# SOURCE MATERIAL
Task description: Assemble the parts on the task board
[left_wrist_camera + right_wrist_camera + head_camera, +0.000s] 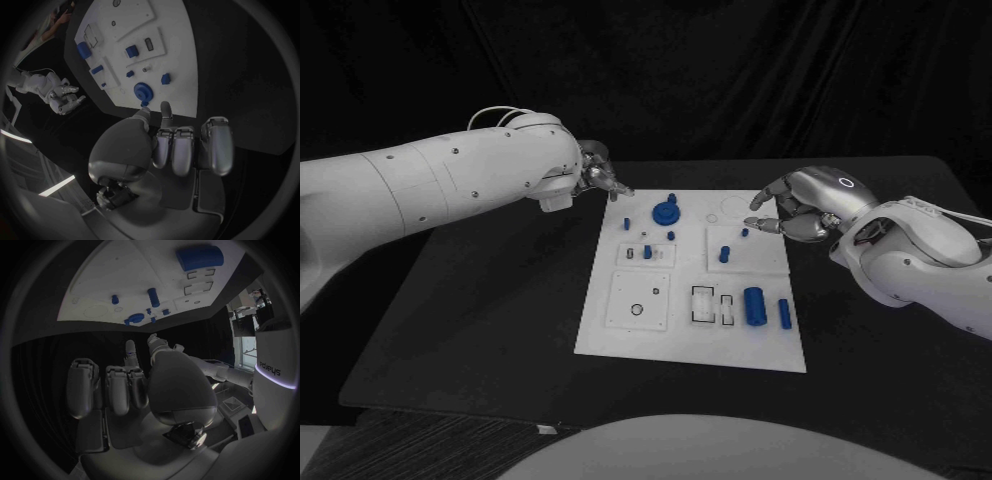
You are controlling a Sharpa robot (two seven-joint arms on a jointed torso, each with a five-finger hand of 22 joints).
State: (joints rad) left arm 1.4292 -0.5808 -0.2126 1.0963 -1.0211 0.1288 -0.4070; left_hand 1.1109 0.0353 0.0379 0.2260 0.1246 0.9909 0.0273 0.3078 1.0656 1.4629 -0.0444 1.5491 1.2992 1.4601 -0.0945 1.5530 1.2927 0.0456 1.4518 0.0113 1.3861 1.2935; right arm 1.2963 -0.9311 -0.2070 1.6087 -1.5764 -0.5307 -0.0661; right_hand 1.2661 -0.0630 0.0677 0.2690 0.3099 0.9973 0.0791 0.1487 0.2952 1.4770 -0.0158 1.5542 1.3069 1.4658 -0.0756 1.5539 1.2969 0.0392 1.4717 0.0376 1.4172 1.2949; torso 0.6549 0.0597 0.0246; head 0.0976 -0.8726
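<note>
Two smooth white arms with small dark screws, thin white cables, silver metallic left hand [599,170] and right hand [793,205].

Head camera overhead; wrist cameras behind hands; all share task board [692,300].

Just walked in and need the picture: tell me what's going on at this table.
A two-armed robot is set to assemble small blue parts on the white rectangular task board. Neither silver hand holds anything. The left hand hovers at the board's far left corner, near the round blue gear-like part. The right hand hangs off the far right edge. A large blue cylinder lies nearer the robot.
</note>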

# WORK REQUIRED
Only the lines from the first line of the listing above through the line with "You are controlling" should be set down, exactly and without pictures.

# RESULT
Task description: Assemble the parts on the task board
[left_wrist_camera + right_wrist_camera + head_camera, +0.000s] 
You are controlling a Sharpa robot (two seven-joint arms on a jointed torso, each with a five-finger hand of 22 joints).

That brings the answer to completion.